BRACK: Remembering a close friend of 60 years

By Elliott Brack
Editor and Publisher, GwinnettForum

DEC. 12, 2023  |  The first business partner I had died at age 96 last week. How lucky I was to have been associated with him all these years! 

I didn’t know him until he was already my partner. And we maintained our association, becoming close friends for over 60 years, me checking in with him often, and he occasionally calling me. Most every time we went to the coast, we tried to go by for a visit.

It happened this way. Just out of graduate school at Iowa, I got my first job in Jesup, Ga., going to an 18 month old start-up weekly newspaper in a town where there was already another weekly. After working there for six months, one of the two guys who started the newspaper, an insurance agency owner, asked me to stop by his office after work. He and I did not hit it off very well, and I thought perhaps I was going to get canned.

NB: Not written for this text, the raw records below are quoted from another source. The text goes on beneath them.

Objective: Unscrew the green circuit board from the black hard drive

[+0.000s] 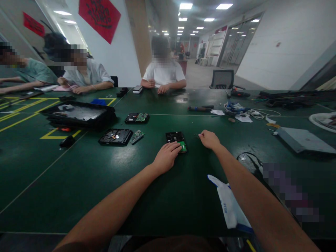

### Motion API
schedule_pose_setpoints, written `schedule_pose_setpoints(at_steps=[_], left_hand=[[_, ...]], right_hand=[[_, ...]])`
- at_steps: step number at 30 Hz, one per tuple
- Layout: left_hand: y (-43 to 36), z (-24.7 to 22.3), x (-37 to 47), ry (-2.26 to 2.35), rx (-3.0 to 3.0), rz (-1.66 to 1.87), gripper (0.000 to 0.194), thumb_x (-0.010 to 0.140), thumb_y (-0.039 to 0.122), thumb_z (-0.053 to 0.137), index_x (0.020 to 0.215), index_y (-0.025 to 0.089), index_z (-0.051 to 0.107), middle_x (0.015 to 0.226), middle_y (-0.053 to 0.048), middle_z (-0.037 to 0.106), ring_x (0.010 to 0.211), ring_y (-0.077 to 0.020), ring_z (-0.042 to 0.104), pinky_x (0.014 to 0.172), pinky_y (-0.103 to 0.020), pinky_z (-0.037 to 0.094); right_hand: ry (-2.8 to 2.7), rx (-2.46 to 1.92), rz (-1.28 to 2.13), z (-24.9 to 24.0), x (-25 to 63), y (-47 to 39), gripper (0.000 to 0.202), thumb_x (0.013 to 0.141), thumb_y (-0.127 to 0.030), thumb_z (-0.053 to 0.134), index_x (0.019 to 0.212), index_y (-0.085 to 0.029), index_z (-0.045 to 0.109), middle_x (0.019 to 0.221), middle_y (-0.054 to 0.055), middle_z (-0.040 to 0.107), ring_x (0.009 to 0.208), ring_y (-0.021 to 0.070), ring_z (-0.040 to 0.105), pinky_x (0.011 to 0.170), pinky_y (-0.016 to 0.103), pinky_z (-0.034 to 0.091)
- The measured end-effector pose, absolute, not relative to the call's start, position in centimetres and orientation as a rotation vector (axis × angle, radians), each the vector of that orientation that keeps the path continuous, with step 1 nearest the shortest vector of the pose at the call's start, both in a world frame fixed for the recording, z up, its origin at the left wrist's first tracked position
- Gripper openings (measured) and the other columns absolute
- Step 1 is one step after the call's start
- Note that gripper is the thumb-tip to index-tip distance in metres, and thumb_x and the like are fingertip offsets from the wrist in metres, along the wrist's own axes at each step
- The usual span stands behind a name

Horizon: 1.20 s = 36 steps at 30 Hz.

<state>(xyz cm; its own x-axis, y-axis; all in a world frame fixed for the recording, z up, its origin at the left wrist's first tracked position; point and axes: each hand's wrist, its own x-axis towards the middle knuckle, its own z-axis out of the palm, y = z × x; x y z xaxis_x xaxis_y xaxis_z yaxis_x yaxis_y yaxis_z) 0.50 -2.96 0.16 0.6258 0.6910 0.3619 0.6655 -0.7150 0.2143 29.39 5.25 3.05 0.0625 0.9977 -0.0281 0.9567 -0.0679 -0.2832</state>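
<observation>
A black hard drive with a green circuit board point(174, 137) lies on the dark green table in front of me. My left hand point(167, 156) rests on its near left part, fingers stretched over the board. Just right of the drive, my right hand point(208, 139) is at the table surface with its fingers pressed together, beside a few tiny screws point(195, 135). Whatever the fingertips hold is too small to make out. To the left lie an opened drive point(116, 137), a loose circuit board point(137, 136) and another drive point(137, 118).
A black tray point(78, 112) stands at the left. A white glove point(231, 206) lies under my right forearm. Toward the right are a grey metal box point(306, 140), cables point(236, 107) and a dark tool point(201, 108). Several people sit across the table.
</observation>
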Motion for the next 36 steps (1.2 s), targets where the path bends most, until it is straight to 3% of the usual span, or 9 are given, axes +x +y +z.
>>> schedule_pose_setpoints(at_steps=[6,14,20,25,29,36], left_hand=[[-2.8,0.0,0.4,1.161,2.774,0.661,0.046,0.100,0.015,0.052,0.146,0.021,0.055,0.153,-0.010,0.057,0.144,-0.0276,0.050,0.120,-0.051,0.041],[-2.8,0.0,0.4,1.152,2.764,0.666,0.047,0.099,0.014,0.052,0.145,0.022,0.056,0.153,-0.010,0.056,0.145,-0.0276,0.049,0.120,-0.052,0.041],[-2.9,0.1,0.4,1.161,2.758,0.672,0.045,0.101,0.017,0.051,0.145,0.023,0.056,0.153,-0.010,0.057,0.145,-0.0276,0.049,0.119,-0.052,0.042],[-2.9,0.2,0.4,1.166,2.766,0.646,0.045,0.100,0.016,0.052,0.145,0.022,0.056,0.153,-0.010,0.056,0.145,-0.0274,0.050,0.120,-0.051,0.041],[-2.9,0.2,0.4,1.160,2.768,0.651,0.045,0.100,0.015,0.052,0.144,0.021,0.056,0.153,-0.010,0.056,0.145,-0.0279,0.049,0.120,-0.051,0.041],[-2.9,0.2,0.4,1.159,2.766,0.661,0.046,0.099,0.015,0.051,0.145,0.022,0.056,0.153,-0.009,0.056,0.144,-0.0279,0.050,0.119,-0.052,0.041]], right_hand=[[-2.048,-2.030,0.326,2.7,29.2,6.5,0.052,0.090,-0.059,0.068,0.124,-0.020,0.067,0.115,0.010,0.074,0.105,0.0246,0.068,0.089,0.034,0.050],[-1.996,-2.050,0.352,1.9,29.8,7.6,0.029,0.090,-0.050,0.070,0.100,-0.023,0.074,0.111,0.007,0.075,0.101,0.0227,0.067,0.083,0.031,0.048],[-1.945,-2.057,0.418,1.9,30.3,8.0,0.032,0.097,-0.049,0.060,0.099,-0.022,0.077,0.103,0.007,0.077,0.093,0.0207,0.068,0.077,0.029,0.047],[-1.932,-2.036,0.460,1.9,30.5,7.8,0.026,0.095,-0.042,0.062,0.100,-0.022,0.078,0.098,0.005,0.078,0.085,0.0177,0.069,0.074,0.026,0.047],[-1.962,-2.006,0.457,1.9,30.7,7.5,0.028,0.089,-0.047,0.070,0.101,-0.023,0.078,0.104,0.004,0.077,0.091,0.0193,0.068,0.076,0.027,0.047],[-1.986,-2.022,0.405,1.7,30.6,7.7,0.018,0.087,-0.036,0.072,0.098,-0.023,0.078,0.107,0.005,0.076,0.098,0.0223,0.067,0.083,0.031,0.048]])
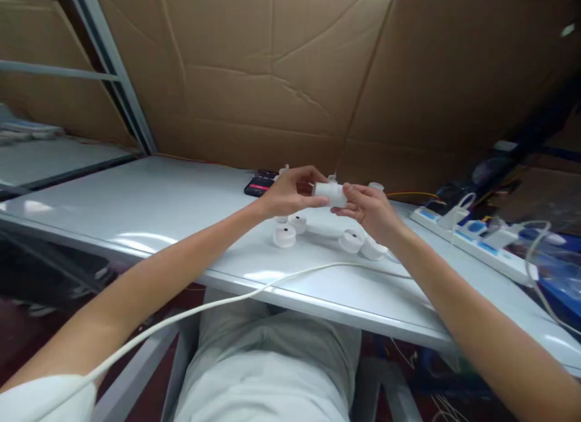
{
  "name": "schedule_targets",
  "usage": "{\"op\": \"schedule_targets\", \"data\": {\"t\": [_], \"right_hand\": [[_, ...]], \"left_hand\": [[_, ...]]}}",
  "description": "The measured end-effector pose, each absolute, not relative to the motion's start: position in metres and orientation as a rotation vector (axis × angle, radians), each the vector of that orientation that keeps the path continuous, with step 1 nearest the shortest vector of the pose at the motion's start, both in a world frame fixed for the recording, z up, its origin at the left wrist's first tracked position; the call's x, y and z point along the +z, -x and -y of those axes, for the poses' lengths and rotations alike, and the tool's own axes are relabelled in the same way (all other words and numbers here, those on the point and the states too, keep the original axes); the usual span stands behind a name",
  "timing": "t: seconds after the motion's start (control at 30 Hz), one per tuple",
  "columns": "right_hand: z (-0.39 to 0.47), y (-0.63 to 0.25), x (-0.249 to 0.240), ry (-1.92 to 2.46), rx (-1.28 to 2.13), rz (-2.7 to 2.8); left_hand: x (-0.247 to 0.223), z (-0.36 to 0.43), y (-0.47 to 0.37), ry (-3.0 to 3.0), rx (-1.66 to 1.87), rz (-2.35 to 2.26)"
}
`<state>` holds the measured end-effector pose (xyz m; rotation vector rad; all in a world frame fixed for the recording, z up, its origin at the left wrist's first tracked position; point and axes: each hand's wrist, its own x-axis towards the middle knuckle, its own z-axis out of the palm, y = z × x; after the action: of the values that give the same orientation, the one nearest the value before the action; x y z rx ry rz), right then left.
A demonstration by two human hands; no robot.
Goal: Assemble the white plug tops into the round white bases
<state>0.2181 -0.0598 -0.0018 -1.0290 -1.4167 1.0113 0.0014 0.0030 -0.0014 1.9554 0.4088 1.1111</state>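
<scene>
A small white cylinder (330, 194) is held level above the table between both my hands. My left hand (297, 192) grips its left end with thumb and fingers. On the right end, my right hand (363, 205) pinches it the same way. Below lie several short round white pieces with a dark dot on top: one white piece (284, 235) and another (298, 223) near my left hand, and a white piece (351, 241) below my right hand. A further white piece (374, 249) is partly covered by my right wrist. More white parts behind my hands are mostly hidden.
A phone (258, 186) with a lit screen lies behind my left hand. A white power strip (476, 243) with plugs runs along the right. One white cable (272, 283) crosses the table's front edge. Cardboard (290, 77) stands behind the white table (190, 192).
</scene>
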Motion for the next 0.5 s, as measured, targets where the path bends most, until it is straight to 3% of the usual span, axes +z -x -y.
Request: {"op": "schedule_targets", "data": {"t": [0.27,0.5], "right_hand": [[0.051,-0.228,0.005,1.167,0.862,1.408],[-0.003,-0.284,0.034,1.660,-0.151,1.512]], "left_hand": [[-0.013,-0.007,-0.004,-2.472,1.233,-0.539],[-0.010,-0.012,0.001,-2.635,1.303,-0.538]]}}
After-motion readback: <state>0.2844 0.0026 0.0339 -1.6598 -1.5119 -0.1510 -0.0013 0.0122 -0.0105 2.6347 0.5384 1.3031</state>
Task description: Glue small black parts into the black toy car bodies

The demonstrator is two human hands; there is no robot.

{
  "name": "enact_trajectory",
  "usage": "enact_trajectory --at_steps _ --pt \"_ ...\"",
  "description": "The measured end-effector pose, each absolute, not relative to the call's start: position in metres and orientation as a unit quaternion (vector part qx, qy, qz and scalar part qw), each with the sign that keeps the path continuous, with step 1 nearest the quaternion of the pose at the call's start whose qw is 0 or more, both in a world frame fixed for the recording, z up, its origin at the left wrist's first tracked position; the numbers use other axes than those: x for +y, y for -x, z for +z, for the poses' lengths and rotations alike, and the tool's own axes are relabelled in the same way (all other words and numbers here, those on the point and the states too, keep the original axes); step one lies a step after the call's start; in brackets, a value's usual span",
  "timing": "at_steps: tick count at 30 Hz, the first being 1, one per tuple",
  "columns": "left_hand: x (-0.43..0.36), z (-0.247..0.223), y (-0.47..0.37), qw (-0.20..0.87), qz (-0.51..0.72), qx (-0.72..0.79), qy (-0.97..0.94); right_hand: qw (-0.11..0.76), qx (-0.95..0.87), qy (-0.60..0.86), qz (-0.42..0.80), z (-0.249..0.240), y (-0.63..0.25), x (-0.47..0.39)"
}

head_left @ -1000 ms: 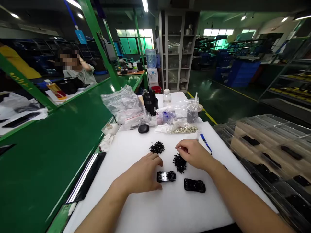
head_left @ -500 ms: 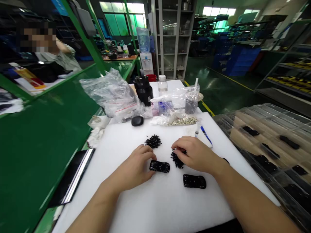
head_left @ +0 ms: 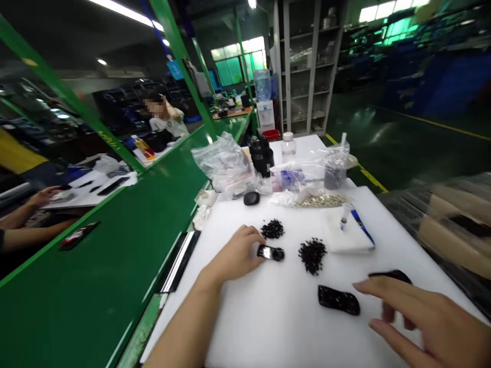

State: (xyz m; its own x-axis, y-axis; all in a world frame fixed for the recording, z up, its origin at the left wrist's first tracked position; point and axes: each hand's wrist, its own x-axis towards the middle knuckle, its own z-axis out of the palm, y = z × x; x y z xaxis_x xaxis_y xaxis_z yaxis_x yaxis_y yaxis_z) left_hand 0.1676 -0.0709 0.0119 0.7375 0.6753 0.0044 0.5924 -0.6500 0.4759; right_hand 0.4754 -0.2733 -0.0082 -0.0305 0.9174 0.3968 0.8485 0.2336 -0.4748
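My left hand (head_left: 240, 255) pinches one end of a small glossy black car-shaped part (head_left: 271, 253), which catches a bright reflection. Just behind it lies a pile of tiny black pieces (head_left: 272, 229), and a larger pile of the same pieces (head_left: 312, 255) sits to its right. At the lower right, my right hand (head_left: 422, 312) hovers with fingers apart and nothing visible in them. Left of its fingertips rests a second black car-shaped part (head_left: 339, 300). Another dark part (head_left: 391, 276) lies behind that hand, partly covered by it.
A syringe-like tube (head_left: 344, 217) and a blue tool (head_left: 362, 227) lie on a white pad. Farther back are a black case (head_left: 251, 198), clear plastic bags (head_left: 226, 163) and a black bottle (head_left: 261, 156). A green partition (head_left: 95, 271) borders the left; another person sits beyond it.
My right hand has left the larger pile, swinging right and toward me, and its fingers have opened. My left hand still holds the car-shaped part, now more reflective. The view has turned left.
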Motion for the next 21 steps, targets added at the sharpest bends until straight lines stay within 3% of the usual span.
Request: enact_trajectory --at_steps 3,8,14,21 --pt "-0.066 0.012 -0.168 0.227 0.079 0.364 -0.900 0.231 -0.749 0.619 0.040 -0.030 -0.461 -0.283" --pt "-0.065 0.009 -0.169 0.229 0.051 0.373 -0.898 0.220 -0.703 0.669 0.098 -0.048 -0.442 -0.272" --pt "-0.060 0.006 -0.170 0.222 0.042 0.368 -0.902 0.205 -0.706 0.645 0.208 -0.021 -0.447 -0.262" --pt "-0.072 0.003 -0.178 0.260 0.066 0.337 -0.903 0.142 -0.812 0.549 0.137 0.005 -0.426 -0.237"
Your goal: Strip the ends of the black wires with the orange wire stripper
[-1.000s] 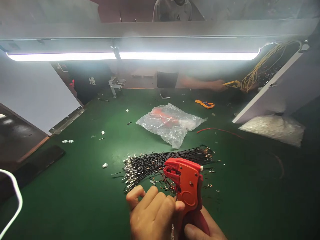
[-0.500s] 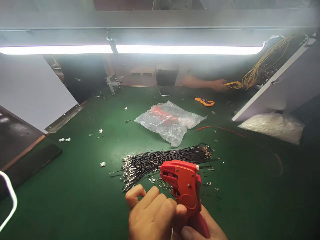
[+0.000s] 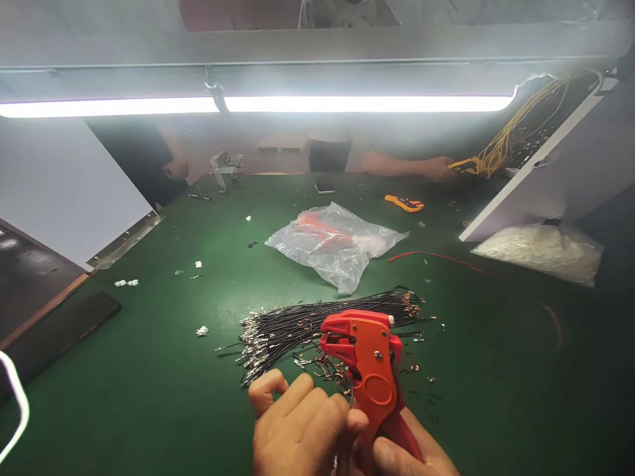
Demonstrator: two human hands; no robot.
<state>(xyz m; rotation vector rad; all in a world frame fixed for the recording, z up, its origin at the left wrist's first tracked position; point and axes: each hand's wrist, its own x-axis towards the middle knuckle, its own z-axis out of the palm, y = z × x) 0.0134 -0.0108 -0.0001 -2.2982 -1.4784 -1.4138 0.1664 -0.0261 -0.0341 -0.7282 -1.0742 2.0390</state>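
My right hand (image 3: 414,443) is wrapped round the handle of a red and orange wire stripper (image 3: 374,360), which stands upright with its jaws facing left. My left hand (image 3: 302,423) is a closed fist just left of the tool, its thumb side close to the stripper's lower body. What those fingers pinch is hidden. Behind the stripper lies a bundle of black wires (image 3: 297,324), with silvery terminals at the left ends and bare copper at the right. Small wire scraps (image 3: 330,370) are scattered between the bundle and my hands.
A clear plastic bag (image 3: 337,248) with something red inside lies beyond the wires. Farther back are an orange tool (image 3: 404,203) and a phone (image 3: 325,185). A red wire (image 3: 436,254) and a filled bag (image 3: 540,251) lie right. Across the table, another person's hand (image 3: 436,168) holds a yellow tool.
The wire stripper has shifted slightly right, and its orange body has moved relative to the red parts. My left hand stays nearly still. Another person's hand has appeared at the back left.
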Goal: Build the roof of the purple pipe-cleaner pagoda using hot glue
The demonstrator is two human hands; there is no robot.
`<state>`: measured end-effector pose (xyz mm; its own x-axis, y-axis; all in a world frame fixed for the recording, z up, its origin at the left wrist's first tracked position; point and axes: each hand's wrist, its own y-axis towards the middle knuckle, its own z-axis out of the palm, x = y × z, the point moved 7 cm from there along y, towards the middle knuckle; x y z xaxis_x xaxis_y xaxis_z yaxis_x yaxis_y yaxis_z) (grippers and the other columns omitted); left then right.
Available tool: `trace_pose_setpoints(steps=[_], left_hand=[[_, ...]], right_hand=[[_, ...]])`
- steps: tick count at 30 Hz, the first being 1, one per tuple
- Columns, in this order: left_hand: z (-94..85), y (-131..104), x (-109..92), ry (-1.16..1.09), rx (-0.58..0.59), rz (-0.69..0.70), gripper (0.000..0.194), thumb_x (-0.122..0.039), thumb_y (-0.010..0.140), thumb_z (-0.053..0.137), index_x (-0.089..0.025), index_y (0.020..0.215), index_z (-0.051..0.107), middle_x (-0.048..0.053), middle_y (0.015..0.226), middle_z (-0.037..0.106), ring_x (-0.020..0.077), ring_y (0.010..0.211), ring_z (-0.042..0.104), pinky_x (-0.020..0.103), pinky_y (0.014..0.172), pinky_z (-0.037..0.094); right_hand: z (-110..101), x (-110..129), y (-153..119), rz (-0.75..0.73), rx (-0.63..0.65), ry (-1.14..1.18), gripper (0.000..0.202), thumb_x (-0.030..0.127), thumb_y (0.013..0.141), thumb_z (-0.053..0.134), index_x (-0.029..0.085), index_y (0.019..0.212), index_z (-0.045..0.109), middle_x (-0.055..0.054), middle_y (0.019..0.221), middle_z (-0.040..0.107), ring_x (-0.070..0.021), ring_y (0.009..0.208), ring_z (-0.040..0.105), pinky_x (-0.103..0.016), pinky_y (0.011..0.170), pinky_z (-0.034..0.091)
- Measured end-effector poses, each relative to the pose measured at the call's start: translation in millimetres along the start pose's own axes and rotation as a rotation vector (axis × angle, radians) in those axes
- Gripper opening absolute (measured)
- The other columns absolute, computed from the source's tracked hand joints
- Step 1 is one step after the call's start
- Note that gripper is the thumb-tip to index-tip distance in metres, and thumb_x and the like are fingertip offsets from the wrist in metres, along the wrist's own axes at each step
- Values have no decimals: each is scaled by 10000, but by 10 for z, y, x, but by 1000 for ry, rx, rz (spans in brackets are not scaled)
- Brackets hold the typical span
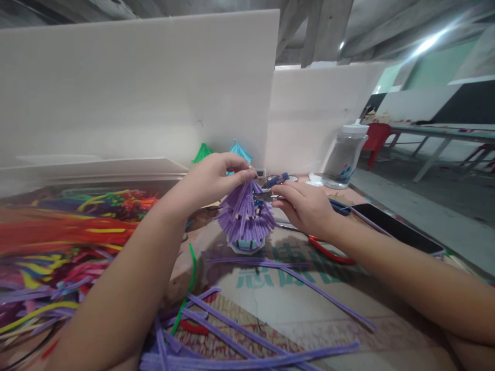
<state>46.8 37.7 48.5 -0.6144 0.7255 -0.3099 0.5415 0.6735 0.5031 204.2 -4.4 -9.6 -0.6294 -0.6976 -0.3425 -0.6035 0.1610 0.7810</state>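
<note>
A small purple pagoda-like model (247, 219) with tiered roofs of pipe cleaners stands upright on the cardboard, its pale base showing below. My left hand (228, 172) is closed on the tip of its top roof, fingers pinched together. Close at the roof's right side, my right hand (303, 203) grips a small grey metal tool (264, 196). The tool's tip touches or nearly touches the purple strips, and its kind is hard to make out. Loose purple pipe cleaners (325, 296) lie in front of the model.
Red-handled scissors (332, 252) lie under my right forearm, beside a phone (398, 226). A clear bottle (344, 157) stands at the back right. Colourful pipe cleaners (96, 226) pile up at left. Green (202, 152) and blue (240, 150) roofs show behind my left hand, before white boards (135, 93).
</note>
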Motion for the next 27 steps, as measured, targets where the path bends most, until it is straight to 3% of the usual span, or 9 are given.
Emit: trace_pose_setpoints(steps=[27], left_hand=[[0, -9, -28, 12, -2, 9, 358, -460, 917, 524, -167, 866, 723, 37, 838, 714, 180, 793, 617, 270, 700, 430]], right_hand=[[59, -12, -15, 22, 40, -27, 276, 331, 1031, 442, 145, 1019, 646, -68, 807, 694, -175, 692, 618, -291, 621, 387]])
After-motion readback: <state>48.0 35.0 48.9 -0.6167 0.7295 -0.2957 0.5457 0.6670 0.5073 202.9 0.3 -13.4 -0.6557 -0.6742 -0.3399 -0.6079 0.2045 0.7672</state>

Instead, he said he wanted out, and offered to sell me his half of the newspaper. Having no savings, I couldn’t see how I could buy, but somehow, with a loan from my mother-in-law, we bought a half-interest in the paper. That’s how I inherited Dr. Lanier Harrell as a business partner, whom I didn’t know at all. But of course, he had also just met me, a guy with little experience in newspapering or management. Boy, did he take a risk on his investment!

Harrell

The partnership was pleasant from the beginning, and set me on my newspaper career. But it was very much a one-sided partnership in this way. Rather shortly, I realized that we were in danger of not meeting payroll, and I told my new partner. “I’ll come by and we’ll go to the bank tomorrow,” he said, the beginning of my understanding of how vital local banks are. There we arranged the first of what was many loans, all because his signatory was good, and while mine was also on the bank note, but wasn’t worth much. Luckily, we did well, paid back many loans, and grew the business, and eventually took on a third partner. Later on, Lanier and I would sell our interest in the paper to our younger partner.

Lanier Harrell was born on a farm in Jeff Davis County, graduated from Waycross High, and went to Clemson to play for Frank Howard. He joined the Navy six months before the end of World War II, and later graduated from the University of Georgia. After getting married to the Wayne County sheriff’s daughter, he taught in Jesup and coached football before taking his family to Augusta to medical school. He returned to Jesup as a family doctor for 10 years (who made house calls) before becoming a radiologist for 20 years. He was most active and highly respected in many ways in the community.

He and his wife, Evelyn Warren, had one girl and two boys. His daughter Charlotte, worked with me at the newspaper one summer. She was killed instantly when a log truck hit her car when she was returning from school one afternoon. She was only 16. It devastated their family, though Lanier kept on as the radiologist at the local hospital before his retirement to his home overlooking the Altamaha River.

The community celebrated his life last Wednesday at the First United Methodist Church in Jesup, where Charlotte and Evelyn also had their funerals. His family gave the lectern in the sanctuary in memory of their daughter, Charlotte.

Edsel Lanier Harrell, 1927-2023: Thank you for your friendship. May you rest in peace.